▶ **Data extract**
---

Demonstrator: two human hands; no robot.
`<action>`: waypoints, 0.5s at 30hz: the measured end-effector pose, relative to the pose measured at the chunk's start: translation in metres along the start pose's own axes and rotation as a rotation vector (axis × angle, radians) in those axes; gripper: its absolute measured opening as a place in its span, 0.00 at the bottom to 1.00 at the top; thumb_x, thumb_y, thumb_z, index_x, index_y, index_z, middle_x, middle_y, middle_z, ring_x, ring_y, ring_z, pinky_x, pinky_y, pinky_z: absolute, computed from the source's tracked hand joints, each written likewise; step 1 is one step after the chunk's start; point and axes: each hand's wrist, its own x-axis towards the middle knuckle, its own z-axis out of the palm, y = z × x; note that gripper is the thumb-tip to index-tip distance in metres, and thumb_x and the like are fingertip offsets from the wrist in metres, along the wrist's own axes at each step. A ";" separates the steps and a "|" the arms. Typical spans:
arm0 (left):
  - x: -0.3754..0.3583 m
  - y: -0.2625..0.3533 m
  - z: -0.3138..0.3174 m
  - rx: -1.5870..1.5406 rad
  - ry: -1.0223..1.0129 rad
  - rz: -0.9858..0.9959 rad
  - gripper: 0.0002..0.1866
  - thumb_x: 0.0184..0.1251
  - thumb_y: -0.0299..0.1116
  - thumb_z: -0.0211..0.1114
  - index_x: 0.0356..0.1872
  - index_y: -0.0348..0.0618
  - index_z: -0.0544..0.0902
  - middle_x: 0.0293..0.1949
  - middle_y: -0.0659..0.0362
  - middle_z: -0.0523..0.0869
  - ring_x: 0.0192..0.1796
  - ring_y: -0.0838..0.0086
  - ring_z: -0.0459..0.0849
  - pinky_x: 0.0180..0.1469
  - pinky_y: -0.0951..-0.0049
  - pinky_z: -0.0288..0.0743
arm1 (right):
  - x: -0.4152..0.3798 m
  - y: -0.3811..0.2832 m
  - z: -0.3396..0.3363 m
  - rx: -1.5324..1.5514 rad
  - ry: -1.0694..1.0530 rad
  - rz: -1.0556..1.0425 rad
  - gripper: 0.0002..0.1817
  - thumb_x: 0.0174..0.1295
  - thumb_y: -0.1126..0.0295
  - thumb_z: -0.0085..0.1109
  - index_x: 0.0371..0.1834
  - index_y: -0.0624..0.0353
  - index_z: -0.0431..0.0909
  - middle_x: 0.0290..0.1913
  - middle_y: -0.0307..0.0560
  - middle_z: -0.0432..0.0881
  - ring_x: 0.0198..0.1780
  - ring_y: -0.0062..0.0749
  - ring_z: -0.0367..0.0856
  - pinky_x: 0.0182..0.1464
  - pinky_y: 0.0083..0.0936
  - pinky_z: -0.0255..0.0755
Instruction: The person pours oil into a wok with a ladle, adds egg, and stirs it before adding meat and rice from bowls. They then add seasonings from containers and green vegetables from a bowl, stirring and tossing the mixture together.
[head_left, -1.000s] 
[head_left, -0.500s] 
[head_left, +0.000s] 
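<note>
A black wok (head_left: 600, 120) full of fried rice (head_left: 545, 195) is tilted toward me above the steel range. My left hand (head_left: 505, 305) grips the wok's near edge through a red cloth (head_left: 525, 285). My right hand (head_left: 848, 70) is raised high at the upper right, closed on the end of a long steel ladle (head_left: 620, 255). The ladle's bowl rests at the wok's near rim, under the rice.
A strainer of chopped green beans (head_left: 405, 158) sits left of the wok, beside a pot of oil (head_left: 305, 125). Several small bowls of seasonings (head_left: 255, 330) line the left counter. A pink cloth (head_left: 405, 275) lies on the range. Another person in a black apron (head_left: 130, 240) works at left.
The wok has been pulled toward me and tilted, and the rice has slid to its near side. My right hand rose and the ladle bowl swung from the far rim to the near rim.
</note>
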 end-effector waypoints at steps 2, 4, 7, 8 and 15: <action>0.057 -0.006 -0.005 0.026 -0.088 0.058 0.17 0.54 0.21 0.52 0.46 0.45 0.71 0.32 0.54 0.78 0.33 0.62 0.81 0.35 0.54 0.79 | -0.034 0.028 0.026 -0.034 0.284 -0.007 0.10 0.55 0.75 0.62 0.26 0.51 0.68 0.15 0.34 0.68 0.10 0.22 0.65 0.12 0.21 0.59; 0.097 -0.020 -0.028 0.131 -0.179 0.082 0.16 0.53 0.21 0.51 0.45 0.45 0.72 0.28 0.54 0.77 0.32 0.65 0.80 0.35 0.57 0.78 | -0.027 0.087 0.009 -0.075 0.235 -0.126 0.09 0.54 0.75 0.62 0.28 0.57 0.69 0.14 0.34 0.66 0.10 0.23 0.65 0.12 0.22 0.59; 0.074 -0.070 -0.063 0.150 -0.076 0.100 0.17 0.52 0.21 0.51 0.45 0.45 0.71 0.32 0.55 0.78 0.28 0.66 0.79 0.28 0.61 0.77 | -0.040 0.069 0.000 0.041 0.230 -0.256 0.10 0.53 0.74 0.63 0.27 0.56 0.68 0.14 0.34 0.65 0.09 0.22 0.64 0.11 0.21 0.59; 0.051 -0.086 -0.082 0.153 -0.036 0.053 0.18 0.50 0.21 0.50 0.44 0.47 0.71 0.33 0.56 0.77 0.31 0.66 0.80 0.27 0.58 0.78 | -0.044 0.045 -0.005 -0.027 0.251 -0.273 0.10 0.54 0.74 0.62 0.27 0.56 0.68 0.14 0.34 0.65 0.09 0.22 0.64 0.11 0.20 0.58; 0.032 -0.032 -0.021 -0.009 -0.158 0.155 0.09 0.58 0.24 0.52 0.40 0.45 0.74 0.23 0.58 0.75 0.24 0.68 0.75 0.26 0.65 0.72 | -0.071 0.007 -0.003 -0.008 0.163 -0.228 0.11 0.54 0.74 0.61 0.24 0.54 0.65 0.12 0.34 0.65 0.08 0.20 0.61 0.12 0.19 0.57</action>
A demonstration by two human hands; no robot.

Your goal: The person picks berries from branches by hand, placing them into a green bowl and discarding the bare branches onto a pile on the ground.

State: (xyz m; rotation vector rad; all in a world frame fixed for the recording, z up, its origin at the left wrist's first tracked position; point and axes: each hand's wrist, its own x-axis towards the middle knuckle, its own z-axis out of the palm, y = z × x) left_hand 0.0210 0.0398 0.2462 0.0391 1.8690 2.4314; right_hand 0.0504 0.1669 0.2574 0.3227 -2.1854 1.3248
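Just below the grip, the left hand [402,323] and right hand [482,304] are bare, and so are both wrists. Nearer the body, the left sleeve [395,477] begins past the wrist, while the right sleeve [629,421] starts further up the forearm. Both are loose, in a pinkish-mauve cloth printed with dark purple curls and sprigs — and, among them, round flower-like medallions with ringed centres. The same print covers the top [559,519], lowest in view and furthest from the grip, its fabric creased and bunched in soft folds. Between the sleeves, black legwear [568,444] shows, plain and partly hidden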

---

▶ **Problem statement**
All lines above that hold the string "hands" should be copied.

▶ **Task response**
Demonstrator: two human hands; no robot.
A demonstration by two human hands; no robot.

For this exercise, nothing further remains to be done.